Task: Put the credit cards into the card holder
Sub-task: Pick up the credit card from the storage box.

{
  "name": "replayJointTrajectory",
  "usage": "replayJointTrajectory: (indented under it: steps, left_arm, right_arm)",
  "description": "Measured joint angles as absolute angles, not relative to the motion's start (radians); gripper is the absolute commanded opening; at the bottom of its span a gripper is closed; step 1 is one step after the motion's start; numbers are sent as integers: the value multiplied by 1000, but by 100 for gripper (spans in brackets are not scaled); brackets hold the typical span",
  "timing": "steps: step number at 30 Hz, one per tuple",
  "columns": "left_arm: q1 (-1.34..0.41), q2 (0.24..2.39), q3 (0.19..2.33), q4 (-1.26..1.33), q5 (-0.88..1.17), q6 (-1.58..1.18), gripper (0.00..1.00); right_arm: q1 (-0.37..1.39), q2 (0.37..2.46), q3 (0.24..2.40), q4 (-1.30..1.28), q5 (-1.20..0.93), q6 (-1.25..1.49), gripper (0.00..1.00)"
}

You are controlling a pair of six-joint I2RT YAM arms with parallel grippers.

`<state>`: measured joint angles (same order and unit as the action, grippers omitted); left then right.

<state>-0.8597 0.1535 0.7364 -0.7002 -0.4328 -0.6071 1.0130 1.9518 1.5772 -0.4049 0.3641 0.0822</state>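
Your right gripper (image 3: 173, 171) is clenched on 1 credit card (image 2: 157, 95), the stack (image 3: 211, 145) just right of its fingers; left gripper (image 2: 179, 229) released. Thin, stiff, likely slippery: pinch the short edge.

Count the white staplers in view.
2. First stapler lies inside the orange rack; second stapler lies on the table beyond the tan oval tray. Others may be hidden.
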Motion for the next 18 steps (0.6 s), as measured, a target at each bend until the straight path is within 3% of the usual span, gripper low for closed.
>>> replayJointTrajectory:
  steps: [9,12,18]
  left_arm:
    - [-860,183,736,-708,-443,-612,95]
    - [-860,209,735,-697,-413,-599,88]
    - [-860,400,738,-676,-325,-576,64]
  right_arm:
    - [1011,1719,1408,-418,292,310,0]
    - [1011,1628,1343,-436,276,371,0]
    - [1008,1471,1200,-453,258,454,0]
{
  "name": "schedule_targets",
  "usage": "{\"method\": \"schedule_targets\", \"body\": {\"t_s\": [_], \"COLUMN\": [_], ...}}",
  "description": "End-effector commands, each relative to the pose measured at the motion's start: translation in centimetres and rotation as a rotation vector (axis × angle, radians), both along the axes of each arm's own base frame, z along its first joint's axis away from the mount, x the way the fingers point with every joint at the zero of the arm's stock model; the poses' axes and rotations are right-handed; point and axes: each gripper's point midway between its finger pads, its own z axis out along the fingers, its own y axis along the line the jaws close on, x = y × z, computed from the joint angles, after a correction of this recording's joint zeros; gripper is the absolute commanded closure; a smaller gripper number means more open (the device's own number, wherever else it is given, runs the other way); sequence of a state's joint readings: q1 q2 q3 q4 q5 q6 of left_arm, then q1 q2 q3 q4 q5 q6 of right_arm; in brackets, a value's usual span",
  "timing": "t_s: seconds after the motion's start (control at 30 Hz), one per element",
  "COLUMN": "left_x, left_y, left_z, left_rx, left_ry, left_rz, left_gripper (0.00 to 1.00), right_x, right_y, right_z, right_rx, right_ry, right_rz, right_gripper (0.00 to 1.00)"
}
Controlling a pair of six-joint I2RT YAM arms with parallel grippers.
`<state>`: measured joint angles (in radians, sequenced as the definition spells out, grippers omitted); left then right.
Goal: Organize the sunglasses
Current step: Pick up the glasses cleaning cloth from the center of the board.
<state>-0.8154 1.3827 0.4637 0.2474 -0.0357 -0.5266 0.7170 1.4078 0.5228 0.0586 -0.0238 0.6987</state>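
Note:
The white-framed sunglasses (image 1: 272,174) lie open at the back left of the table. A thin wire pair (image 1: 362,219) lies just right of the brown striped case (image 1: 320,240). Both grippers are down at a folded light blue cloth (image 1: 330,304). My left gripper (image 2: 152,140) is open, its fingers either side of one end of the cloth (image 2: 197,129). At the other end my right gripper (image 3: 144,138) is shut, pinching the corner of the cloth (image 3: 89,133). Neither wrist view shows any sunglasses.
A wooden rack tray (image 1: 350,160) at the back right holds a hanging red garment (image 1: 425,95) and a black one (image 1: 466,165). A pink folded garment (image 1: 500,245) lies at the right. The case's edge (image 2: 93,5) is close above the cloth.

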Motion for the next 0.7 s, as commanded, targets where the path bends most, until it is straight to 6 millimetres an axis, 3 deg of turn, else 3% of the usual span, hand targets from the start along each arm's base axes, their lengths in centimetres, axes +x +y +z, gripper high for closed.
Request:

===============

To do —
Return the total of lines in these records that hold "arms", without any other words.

Result below —
2